Sibyl Chen, an alumna of SAIS Europe ’03 and SAIS Washington ’04, has worked on the business side of the movie industry in Hollywood and now lives in San Francisco. Some of her recent projects have included the development and release of the mobile game, “Alphie the Squid,” and the distribution of the Chinese film, “Empire of Silver,” winner of Best Director at the Shanghai Film Festival in 2009.

 

When Sibyl Chen first started at SAIS, she thought she would work for the State Department or the CIA. That aspiration changed in her last semester at SAIS when Career Services Director Ron Lambert pushed her in a more entrepreneurial direction.
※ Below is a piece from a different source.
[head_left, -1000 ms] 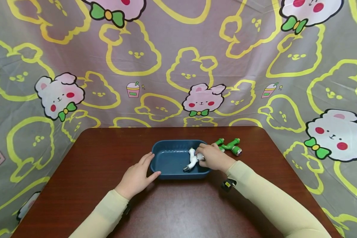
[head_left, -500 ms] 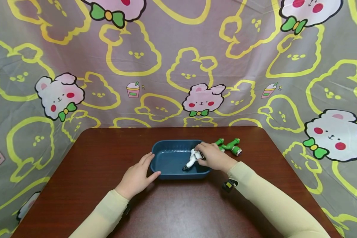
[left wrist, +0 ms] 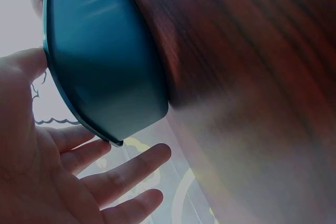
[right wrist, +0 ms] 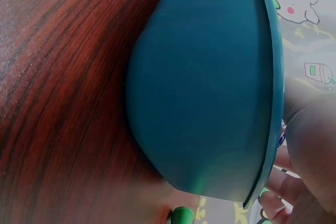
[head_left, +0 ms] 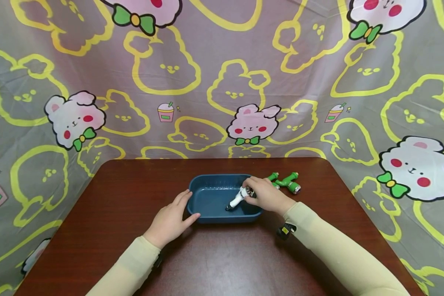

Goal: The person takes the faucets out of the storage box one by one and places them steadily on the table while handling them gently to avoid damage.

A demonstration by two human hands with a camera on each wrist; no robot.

“It was sobering nearing the end of graduate school and not only being uncertain about what profession to pursue but realizing that I might pursue a career in a completely unrelated field to what I had studied,” Chen said.

So after graduating from SAIS, Chen packed her car and drove to Hollywood.

“I had always been a cinephile,” she said. “I’d always loved the way films move people to laugh, cry, and think. I was drawn to the creative world and realized that I really wanted to explore that interest first.”

Landing on the doorsteps of Hollywood, Chen initially thought she would work as a writer or director who “changed the direction of a cause with a great film,” but she ended up working at a talent agency.

“It was highly entrepreneurial,” Chen said, “and you had a lot of autonomy to find and source deals.”

Eventually she ended up at the Creative Artists Agency (CAA), the largest Hollywood talent agency, where she worked in the independent film department to coordinate financing for films. Some of the films coming out of the department included “Milk,” “Black Swan” and “American Hustle.”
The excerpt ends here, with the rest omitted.